• Exercise aim: What do the lines from the top of the data through the line with "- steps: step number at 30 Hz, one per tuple" say? Quote them exactly and include both ends.

• Collected material:
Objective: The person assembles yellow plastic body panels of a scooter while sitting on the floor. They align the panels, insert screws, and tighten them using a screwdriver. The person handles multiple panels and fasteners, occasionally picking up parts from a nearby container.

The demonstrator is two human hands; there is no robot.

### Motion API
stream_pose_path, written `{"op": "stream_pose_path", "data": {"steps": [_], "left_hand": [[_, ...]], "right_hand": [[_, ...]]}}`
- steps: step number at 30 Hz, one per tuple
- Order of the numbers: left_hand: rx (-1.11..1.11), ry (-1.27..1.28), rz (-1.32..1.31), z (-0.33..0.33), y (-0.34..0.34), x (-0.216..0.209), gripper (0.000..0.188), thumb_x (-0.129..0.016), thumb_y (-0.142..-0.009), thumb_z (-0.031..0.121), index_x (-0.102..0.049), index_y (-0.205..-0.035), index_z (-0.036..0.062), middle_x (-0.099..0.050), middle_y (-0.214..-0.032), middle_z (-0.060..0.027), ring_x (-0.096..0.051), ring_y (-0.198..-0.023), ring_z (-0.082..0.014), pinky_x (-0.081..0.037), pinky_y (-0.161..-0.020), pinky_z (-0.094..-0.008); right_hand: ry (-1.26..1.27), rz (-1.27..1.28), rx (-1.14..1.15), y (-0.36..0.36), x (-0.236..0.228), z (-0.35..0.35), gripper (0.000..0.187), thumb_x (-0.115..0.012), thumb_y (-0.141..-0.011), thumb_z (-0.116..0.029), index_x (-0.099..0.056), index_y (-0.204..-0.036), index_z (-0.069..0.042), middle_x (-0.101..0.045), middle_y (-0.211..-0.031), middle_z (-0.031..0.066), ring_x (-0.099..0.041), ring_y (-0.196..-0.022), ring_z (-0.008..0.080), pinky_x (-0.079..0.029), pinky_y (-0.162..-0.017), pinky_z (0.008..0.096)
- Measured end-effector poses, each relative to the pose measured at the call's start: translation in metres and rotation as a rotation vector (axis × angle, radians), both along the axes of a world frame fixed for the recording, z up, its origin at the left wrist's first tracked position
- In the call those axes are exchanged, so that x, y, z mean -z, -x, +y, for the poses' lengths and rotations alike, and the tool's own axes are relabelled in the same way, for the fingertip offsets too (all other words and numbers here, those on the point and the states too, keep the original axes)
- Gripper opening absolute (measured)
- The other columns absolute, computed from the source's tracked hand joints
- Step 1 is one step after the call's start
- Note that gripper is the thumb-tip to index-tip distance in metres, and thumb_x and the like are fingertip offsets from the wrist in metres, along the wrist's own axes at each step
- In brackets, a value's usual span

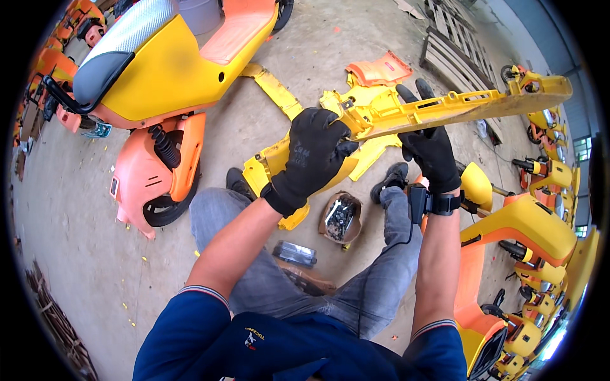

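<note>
Here, the left hand [316, 151] grips a long yellow panel [471, 108], while the right hand [431, 147], splayed, apparently touches its underside.

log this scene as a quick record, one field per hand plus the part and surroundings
left hand: black-gloved, closed on the left end of the long yellow panel
right hand: black-gloved, fingers showing past the panel's far edge; grip partly hidden
floor nearby: open carton with small dark parts; rectangular case
left side: yellow and orange scooter
beyond: orange cover, wooden pallets
</note>
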State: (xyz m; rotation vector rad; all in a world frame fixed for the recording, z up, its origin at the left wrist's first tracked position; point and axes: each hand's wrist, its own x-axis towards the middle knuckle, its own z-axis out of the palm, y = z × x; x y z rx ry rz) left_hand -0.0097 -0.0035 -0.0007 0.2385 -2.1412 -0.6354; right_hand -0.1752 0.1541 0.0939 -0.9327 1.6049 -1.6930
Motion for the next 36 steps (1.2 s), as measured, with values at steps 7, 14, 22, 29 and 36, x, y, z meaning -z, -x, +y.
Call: {"op": "stream_pose_path", "data": {"steps": [7, 14, 22, 29, 36], "left_hand": [[0.058, -0.068, 0.015, -0.007, -0.001, 0.000, 0.037, -0.081, -0.075, 0.022, -0.062, -0.104, 0.0087, -0.060, -0.108, -0.0129, -0.055, -0.103, -0.0344, -0.042, -0.092, -0.0439], [0.076, -0.245, 0.090, -0.006, -0.003, -0.011, 0.068, -0.080, -0.077, 0.020, -0.051, -0.138, 0.0072, -0.059, -0.123, -0.0141, -0.056, -0.103, -0.0317, -0.042, -0.096, -0.0427], [0.022, -0.180, -0.003, -0.011, -0.001, -0.002, 0.068, -0.078, -0.080, 0.019, -0.050, -0.140, 0.0070, -0.060, -0.120, -0.0140, -0.056, -0.104, -0.0299, -0.042, -0.095, -0.0414], [0.044, -0.184, 0.031, -0.012, -0.001, 0.000, 0.069, -0.081, -0.077, 0.019, -0.052, -0.138, 0.0062, -0.061, -0.116, -0.0137, -0.056, -0.105, -0.0310, -0.042, -0.095, -0.0418], [0.069, -0.152, 0.114, -0.015, -0.002, 0.000, 0.068, -0.086, -0.073, 0.022, -0.055, -0.130, 0.0038, -0.061, -0.113, -0.0138, -0.056, -0.103, -0.0309, -0.043, -0.092, -0.0412]], "right_hand": [[-0.056, -0.048, 0.080, 0.006, 0.017, 0.006, 0.029, -0.068, -0.089, -0.012, -0.058, -0.113, 0.000, -0.059, -0.077, 0.0032, -0.051, -0.052, 0.0086, -0.041, -0.047, 0.0224], [0.119, -0.174, 0.208, 0.005, 0.033, 0.008, 0.026, -0.070, -0.094, -0.030, -0.059, -0.097, -0.006, -0.052, -0.066, -0.0014, -0.047, -0.050, 0.0070, -0.038, -0.046, 0.0220], [0.105, -0.161, 0.265, -0.012, 0.026, 0.002, 0.024, -0.070, -0.094, -0.029, -0.058, -0.089, -0.010, -0.049, -0.065, -0.0032, -0.046, -0.050, 0.0060, -0.037, -0.045, 0.0216], [0.135, -0.211, 0.251, -0.015, 0.042, 0.001, 0.020, -0.070, -0.095, -0.025, -0.058, -0.090, -0.009, -0.048, -0.064, -0.0032, -0.045, -0.049, 0.0064, -0.038, -0.045, 0.0220], [0.151, -0.206, 0.251, -0.015, 0.048, -0.002, 0.018, -0.069, -0.095, -0.023, -0.058, -0.090, -0.009, -0.049, -0.064, -0.0031, -0.046, -0.049, 0.0074, -0.038, -0.045, 0.0227]]}}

• Solution to this problem:
Objective: The person assembles yellow plastic body panels of a scooter while sitting on the floor. They align the panels, insert screws, and tighten them using a screwdriver. The person handles multiple panels and fasteners, occasionally picking up parts from a nearby container.

The demonstrator is two human hands; there is no robot.

### Motion API
stream_pose_path, written `{"op": "stream_pose_path", "data": {"steps": [_], "left_hand": [[_, ...]], "right_hand": [[_, ...]]}}`
- steps: step number at 30 Hz, one per tuple

This output has been written out in full.